BLOG

Time Routed Aliases

著者: Artem Abeleshev

     

投稿日: 2022年08月17日  更新日: 2023年08月05日

 
  • Solr

Previously Solr has an ability to create aliases for the cores in the Standalone mode, but they were limited and had some major problems and in the end this feature was dropped. But after introducing SolrCloud it was decided to bring back aliases feature for the collections. So what is aliases?

Aliases

Alias is an alternative name for the collection. Alias can be used, for example, to decouple client code from the Solr. If using aliases, client doesn't need to be aware of the internal structure of the Solr and what exact collection it is using for indexing or searching. That approach make it possible to switch from using one collection to another without affecting the client's code. All you need to do is to update an alias within the Solr to reference another collection. That can be useful for cases when old collection should be replaced with the new reindexed collection. And with the help of aliases the switch cab be done immediately with zero downtime.

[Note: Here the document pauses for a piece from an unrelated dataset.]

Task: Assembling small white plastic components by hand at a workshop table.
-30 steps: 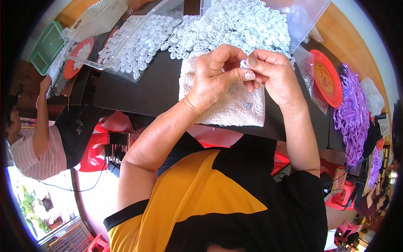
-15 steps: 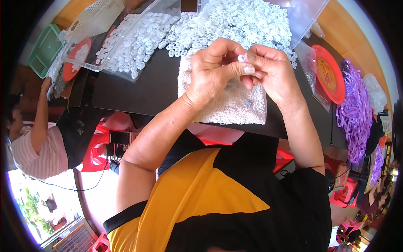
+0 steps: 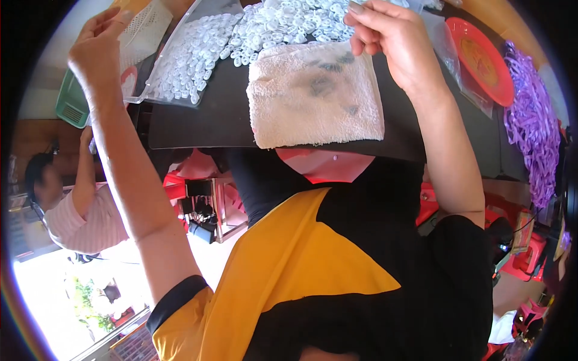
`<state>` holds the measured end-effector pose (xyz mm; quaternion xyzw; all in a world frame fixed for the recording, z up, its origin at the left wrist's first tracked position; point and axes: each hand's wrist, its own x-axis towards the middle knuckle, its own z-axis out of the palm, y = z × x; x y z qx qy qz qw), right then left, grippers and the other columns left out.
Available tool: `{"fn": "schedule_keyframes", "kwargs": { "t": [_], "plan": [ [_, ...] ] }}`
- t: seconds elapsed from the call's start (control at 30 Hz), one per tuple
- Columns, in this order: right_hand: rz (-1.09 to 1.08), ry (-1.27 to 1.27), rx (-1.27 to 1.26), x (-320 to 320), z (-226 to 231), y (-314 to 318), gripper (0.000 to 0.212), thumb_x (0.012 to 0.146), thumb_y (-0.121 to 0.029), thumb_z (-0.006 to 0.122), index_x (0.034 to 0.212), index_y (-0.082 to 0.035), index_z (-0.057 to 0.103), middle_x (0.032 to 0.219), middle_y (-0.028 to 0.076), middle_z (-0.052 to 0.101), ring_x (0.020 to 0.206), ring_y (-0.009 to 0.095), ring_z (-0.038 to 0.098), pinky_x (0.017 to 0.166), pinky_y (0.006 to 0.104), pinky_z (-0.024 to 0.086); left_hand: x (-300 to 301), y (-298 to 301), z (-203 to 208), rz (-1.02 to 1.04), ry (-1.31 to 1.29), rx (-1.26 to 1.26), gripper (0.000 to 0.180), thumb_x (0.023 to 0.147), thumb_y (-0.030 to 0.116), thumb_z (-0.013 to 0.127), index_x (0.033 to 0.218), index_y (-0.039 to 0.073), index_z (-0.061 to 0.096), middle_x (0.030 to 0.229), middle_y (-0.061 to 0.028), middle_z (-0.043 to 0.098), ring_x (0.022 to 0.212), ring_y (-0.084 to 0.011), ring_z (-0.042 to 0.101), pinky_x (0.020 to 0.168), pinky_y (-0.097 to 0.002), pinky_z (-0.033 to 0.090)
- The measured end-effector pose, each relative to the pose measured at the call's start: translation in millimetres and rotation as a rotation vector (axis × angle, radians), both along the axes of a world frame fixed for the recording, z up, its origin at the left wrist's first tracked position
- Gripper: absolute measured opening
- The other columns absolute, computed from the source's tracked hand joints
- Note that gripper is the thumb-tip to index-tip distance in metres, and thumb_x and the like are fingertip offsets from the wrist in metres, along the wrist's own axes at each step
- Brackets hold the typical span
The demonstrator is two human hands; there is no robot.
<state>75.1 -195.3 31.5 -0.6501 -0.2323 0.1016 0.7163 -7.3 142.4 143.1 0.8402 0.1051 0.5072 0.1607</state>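
My left hand [image 3: 99, 51] is stretched out to the far left, beside a white perforated basket [image 3: 143, 33]. Its fingers are drawn together; whatever they may hold is too small to make out. Over the right end of the heap of small white oval plastic pieces [image 3: 283, 27] is my right hand [image 3: 394, 39]. Thumb and fingers there are bent into a pinch, and I cannot see what is between them. More white pieces fill a clear plastic tray [image 3: 144, 96] on the left. A folded pale towel [image 3: 289, 108] with dark smudges lies on the dark table between my arms.
To the right are a red plate [image 3: 504, 90], a clear plastic bag [image 3: 448, 57] and a bundle of purple ribbons [image 3: 533, 126]. A green basket [image 3: 71, 105] stands at the left, near a person in a striped shirt [image 3: 90, 219]. The table's front edge [image 3: 198, 147] runs before me.
My hands were together above the towel and have parted. The left swung far out to the left; the right moved slightly up and away. The towel now shows almost whole.
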Motion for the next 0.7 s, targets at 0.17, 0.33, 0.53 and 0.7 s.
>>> {"fn": "schedule_keyframes", "kwargs": {
  "t": [0.17,0.33,0.53,0.7],
  "plan": [
    [-0.104,0.045,0.109,-7.9,8.9,-0.4,0.021,0.092,-0.013,0.059,0.077,0.002,0.062,0.057,0.002,0.054,0.051,0.013,0.056,0.047,0.0232,0.04,-6.3,-86.0,-59.7,-0.355,0.091,0.212,0.016,0.081,0.017,0.073,0.096,0.011,0.073,0.086,-0.0013,0.07,0.074,-0.0123,0.065,0.07,-0.0251,0.052],
    [-0.064,0.067,0.145,-4.9,6.1,1.3,0.02,0.091,-0.012,0.06,0.078,0.002,0.062,0.058,0.003,0.054,0.049,0.013,0.055,0.046,0.0227,0.04,-18.6,-163.6,-131.6,-0.938,0.424,0.15,0.014,0.073,0.0,0.069,0.084,0.005,0.062,0.081,-0.0099,0.058,0.08,-0.0306,0.059,0.067,-0.0375,0.05],
    [-0.024,0.033,0.137,-11.6,7.1,5.8,0.02,0.091,-0.012,0.061,0.076,0.002,0.061,0.06,0.004,0.056,0.051,0.011,0.054,0.048,0.0225,0.04,-20.3,-170.5,-151.8,-0.943,0.563,0.302,0.018,0.076,-0.002,0.066,0.094,0.003,0.063,0.087,-0.0102,0.057,0.085,-0.0284,0.058,0.073,-0.0349,0.049],
    [-0.019,-0.017,0.053,-11.6,9.3,4.3,0.021,0.091,-0.012,0.061,0.075,0.001,0.06,0.061,0.005,0.057,0.052,0.011,0.054,0.049,0.0223,0.04,-22.5,-166.2,-146.4,-0.854,0.729,-0.461,0.007,0.084,0.003,0.059,0.088,0.001,0.064,0.088,-0.0089,0.066,0.089,-0.0218,0.063,0.075,-0.0334,0.051]
  ]
}}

But the most important part of the alias concept is that single alias can be assigned to the multiple collections. Using alias instead of the collection name will allow you to search for documents across all the collections that are part of the alias. The routing to the collections will be managed by Solr, so no additional efforts on the client side are needed.

Type of aliases

Solr provides two types of aliases: standard aliases and routed aliases. Routed aliases, in turn, devided into two additional types: time-routed aliases and category-routed aliases:

Type of aliases

The standard aliases are quite privimitive. While they are allow searching across multiple collections, they will reject any update request in case alias can't be resolved to the single collection. To target this limitation routed aliases has been introduced. Routed aliases provides routing logic to redirect updates to the specific collection within the set of the alias collections. You can think of a routed alias as a super collection that just routes updates to the correct collection.

Time Routed Aliases

Time routed aliases represents the concept of the time ranged collections. You need to define start time of the alias and its interval and after that Solr will manage collections automatically. Every time the document is uploaded its time field will be checked, and based on the time field value, document would be routed to the corresponding collection.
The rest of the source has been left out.